*Exercise objective*
Go to the line holding "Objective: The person" in the entries below and write out exactly every line down to and including the line holding "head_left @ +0".

*Stored data*
- - - - -

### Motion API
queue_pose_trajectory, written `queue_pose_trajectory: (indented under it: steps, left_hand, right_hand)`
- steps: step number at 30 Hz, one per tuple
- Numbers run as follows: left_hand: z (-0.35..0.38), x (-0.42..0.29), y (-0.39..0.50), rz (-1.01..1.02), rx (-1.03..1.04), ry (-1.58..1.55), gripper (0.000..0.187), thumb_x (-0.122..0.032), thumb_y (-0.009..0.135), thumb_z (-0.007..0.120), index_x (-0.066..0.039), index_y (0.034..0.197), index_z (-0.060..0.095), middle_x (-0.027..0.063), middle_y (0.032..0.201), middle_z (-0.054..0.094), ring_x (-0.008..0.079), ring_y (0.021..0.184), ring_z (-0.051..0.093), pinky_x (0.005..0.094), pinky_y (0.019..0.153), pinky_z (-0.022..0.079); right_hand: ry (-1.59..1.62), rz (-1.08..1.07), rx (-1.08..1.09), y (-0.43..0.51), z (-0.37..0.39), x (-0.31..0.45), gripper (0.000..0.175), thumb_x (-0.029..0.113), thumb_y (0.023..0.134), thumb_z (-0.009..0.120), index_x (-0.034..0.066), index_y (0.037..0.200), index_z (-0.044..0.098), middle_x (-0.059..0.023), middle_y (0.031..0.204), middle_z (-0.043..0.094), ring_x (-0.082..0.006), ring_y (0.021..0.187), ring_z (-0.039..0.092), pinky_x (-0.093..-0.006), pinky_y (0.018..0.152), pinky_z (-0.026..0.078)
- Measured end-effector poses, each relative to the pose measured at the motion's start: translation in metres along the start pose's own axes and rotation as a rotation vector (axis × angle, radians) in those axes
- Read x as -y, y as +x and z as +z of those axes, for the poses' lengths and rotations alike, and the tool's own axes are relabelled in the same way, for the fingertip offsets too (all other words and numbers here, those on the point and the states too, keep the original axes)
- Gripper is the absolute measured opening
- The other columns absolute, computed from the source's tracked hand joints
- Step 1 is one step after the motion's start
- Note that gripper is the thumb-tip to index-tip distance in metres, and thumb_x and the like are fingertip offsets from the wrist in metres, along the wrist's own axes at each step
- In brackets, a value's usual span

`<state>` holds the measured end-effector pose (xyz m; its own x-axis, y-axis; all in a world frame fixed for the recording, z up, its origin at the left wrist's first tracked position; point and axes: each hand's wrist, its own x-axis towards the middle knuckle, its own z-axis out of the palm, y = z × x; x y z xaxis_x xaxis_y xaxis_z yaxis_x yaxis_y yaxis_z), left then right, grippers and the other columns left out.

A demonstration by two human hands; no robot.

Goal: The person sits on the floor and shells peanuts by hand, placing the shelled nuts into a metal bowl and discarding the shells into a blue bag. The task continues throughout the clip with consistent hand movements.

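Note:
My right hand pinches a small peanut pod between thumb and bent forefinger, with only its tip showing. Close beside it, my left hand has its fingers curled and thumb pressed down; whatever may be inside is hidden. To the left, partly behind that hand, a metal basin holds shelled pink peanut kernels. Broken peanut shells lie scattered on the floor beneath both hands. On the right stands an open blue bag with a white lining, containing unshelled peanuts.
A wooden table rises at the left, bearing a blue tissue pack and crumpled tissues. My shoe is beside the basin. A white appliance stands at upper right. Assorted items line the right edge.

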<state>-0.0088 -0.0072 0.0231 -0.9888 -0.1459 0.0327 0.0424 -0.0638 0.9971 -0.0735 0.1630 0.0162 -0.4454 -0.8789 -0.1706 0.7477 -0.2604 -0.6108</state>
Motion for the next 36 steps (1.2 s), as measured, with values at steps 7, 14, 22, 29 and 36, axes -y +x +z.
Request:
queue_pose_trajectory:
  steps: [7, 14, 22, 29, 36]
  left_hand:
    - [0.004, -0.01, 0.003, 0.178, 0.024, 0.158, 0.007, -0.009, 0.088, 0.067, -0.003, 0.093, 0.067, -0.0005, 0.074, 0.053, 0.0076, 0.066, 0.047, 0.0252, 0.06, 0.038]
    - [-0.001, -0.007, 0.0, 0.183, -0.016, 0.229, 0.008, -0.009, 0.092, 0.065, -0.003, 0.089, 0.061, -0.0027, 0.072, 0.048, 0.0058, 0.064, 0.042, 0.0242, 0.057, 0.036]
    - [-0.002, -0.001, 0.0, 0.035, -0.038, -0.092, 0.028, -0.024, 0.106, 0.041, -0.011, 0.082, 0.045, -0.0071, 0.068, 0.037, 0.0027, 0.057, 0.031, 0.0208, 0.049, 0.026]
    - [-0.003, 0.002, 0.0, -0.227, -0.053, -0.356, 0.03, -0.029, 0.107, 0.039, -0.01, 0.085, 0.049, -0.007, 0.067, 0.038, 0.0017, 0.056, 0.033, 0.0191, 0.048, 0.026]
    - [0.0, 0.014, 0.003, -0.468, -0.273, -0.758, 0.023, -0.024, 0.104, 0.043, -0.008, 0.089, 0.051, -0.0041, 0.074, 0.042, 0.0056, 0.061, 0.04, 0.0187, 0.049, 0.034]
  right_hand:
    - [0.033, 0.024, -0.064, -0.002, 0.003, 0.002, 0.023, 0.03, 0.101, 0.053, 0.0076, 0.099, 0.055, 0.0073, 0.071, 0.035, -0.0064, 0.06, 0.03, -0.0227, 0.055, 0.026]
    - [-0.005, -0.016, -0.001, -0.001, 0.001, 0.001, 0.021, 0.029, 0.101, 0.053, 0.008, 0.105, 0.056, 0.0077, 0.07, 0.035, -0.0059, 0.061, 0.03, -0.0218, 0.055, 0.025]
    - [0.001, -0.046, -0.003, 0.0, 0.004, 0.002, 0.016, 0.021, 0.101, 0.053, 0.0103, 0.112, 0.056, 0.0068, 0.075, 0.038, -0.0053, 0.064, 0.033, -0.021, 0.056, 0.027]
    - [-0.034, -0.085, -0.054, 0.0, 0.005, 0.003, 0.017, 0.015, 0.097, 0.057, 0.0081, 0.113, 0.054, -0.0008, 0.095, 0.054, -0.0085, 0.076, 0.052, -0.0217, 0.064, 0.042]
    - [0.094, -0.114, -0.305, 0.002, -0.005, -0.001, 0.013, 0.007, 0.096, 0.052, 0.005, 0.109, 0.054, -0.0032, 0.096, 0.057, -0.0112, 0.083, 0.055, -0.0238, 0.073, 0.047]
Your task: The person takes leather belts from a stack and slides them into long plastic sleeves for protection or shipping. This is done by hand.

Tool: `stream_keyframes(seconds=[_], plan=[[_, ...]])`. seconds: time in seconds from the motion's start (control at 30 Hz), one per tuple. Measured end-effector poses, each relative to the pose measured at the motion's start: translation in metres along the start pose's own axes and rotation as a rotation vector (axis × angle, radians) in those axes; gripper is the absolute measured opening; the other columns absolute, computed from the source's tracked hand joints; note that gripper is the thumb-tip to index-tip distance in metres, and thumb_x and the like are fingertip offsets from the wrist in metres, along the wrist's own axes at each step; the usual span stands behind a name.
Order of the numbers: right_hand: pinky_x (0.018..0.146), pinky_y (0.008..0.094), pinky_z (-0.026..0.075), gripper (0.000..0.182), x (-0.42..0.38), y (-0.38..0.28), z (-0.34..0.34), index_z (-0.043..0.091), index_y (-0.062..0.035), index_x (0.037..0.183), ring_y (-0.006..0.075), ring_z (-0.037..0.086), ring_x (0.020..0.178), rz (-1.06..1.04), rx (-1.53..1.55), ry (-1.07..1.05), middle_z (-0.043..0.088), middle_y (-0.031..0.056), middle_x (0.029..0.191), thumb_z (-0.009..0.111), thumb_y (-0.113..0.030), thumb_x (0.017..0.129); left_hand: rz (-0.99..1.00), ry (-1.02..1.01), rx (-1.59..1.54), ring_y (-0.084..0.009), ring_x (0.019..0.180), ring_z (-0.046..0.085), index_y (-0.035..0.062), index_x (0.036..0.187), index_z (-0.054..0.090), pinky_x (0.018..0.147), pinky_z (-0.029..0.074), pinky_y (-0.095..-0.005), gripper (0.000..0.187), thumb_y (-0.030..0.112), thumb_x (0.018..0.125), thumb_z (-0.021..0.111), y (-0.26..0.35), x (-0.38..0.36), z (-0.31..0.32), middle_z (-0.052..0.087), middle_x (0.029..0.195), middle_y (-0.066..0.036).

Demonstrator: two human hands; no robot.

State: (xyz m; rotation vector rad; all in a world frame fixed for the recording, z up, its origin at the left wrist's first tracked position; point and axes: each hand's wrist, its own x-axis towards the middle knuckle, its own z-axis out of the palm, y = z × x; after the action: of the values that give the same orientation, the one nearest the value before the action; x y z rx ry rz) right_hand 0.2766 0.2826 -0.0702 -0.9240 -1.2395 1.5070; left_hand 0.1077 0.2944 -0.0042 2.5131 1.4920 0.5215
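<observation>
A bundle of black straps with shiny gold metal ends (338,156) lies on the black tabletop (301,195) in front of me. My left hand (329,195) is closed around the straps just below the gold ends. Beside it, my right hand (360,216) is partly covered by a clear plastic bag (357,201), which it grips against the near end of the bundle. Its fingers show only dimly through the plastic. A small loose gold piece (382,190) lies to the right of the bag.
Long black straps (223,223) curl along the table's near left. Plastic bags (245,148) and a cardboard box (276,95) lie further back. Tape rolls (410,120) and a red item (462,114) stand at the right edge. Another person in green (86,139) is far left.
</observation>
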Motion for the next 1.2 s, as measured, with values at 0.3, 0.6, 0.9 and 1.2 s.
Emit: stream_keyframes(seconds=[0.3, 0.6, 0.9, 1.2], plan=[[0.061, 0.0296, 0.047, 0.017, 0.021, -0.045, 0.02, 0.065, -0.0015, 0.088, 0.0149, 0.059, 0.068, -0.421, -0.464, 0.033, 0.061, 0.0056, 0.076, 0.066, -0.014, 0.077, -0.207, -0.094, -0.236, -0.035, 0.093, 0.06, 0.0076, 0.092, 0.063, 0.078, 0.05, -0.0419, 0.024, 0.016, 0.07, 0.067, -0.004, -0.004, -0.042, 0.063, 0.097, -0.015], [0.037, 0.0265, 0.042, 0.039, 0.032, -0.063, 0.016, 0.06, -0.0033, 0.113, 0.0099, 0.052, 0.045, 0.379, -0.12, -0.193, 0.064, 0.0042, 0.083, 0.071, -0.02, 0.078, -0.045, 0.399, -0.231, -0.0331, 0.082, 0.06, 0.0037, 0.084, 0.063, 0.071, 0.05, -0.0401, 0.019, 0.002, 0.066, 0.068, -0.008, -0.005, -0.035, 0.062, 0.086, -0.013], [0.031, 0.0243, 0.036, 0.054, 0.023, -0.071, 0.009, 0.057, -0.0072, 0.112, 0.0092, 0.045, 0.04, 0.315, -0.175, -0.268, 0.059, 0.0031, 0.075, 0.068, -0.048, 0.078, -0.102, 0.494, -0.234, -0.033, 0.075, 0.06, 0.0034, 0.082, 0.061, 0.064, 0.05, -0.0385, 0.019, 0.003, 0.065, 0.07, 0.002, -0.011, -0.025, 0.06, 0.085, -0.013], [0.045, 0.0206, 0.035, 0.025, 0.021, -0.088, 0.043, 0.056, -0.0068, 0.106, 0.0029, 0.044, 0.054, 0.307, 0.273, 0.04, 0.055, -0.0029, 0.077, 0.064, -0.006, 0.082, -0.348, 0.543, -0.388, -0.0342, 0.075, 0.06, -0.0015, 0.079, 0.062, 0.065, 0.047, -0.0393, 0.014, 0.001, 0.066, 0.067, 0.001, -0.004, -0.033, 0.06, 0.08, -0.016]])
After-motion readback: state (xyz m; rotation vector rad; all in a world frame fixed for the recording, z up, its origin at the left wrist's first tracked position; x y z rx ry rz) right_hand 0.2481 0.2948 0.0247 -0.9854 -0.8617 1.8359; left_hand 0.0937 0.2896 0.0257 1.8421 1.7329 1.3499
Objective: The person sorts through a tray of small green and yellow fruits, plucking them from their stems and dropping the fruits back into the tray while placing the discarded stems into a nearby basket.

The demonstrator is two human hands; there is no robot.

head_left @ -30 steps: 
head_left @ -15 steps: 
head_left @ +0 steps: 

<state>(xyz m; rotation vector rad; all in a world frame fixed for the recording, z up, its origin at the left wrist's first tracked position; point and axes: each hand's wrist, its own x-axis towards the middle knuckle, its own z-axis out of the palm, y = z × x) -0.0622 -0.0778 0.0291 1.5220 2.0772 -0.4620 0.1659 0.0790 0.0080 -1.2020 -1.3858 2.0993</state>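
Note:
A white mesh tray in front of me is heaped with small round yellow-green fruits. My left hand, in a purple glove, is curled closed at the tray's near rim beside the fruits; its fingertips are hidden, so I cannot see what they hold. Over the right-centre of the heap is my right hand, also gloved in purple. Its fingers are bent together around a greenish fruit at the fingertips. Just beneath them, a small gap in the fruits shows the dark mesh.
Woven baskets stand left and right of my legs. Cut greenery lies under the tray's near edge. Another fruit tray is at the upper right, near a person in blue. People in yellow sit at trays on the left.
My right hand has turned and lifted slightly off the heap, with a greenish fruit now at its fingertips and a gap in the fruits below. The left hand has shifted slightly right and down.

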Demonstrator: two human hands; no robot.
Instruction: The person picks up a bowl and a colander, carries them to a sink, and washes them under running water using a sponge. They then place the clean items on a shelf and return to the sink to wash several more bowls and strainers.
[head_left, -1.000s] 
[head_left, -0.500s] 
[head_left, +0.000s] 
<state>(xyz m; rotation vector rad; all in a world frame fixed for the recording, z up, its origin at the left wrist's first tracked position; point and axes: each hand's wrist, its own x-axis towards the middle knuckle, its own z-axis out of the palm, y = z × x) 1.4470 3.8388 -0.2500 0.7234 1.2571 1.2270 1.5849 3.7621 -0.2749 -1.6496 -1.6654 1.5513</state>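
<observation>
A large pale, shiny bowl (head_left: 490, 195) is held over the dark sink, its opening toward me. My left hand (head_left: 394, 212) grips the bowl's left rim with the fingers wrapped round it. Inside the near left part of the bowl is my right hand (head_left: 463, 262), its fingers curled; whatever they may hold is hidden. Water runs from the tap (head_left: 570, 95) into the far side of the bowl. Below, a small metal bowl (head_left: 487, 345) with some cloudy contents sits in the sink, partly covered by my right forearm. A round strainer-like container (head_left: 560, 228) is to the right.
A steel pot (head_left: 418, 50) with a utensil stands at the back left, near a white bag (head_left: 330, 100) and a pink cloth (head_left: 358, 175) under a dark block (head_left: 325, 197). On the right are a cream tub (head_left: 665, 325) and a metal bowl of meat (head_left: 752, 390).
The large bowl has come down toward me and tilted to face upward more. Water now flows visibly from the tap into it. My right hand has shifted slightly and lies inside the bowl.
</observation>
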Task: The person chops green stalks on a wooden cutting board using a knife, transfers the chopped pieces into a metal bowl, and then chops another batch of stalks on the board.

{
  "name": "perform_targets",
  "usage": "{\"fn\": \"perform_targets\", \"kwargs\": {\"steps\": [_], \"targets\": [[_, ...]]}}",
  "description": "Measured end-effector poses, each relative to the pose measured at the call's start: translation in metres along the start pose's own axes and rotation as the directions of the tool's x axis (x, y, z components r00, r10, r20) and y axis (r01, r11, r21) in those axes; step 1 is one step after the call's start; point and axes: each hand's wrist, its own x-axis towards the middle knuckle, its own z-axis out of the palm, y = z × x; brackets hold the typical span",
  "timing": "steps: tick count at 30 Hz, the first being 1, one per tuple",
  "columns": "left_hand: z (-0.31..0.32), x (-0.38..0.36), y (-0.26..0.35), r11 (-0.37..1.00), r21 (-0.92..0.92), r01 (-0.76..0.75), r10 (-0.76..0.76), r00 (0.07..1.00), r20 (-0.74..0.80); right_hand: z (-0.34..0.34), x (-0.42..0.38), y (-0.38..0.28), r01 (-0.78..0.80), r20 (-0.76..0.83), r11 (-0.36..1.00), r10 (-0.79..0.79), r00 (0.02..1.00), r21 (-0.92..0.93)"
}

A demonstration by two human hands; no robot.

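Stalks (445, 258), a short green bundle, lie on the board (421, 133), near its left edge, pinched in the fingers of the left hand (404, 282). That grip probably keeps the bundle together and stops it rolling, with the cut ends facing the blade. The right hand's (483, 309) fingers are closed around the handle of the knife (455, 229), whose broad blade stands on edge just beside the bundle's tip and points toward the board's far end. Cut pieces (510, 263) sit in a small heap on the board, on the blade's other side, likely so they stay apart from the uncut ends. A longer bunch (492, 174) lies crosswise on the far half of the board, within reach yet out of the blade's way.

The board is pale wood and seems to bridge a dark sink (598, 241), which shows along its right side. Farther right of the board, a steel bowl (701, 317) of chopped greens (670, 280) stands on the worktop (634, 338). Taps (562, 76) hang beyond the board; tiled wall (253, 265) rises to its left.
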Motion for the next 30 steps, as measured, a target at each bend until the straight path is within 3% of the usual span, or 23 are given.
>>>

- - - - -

*Solution for this exercise*
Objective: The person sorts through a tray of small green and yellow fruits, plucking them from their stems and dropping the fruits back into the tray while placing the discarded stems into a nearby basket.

The demonstrator is two human hands; there is no robot.

head_left @ -30 steps: 
head_left @ -15 steps: 
head_left @ +0 steps: 

No additional answer is expected.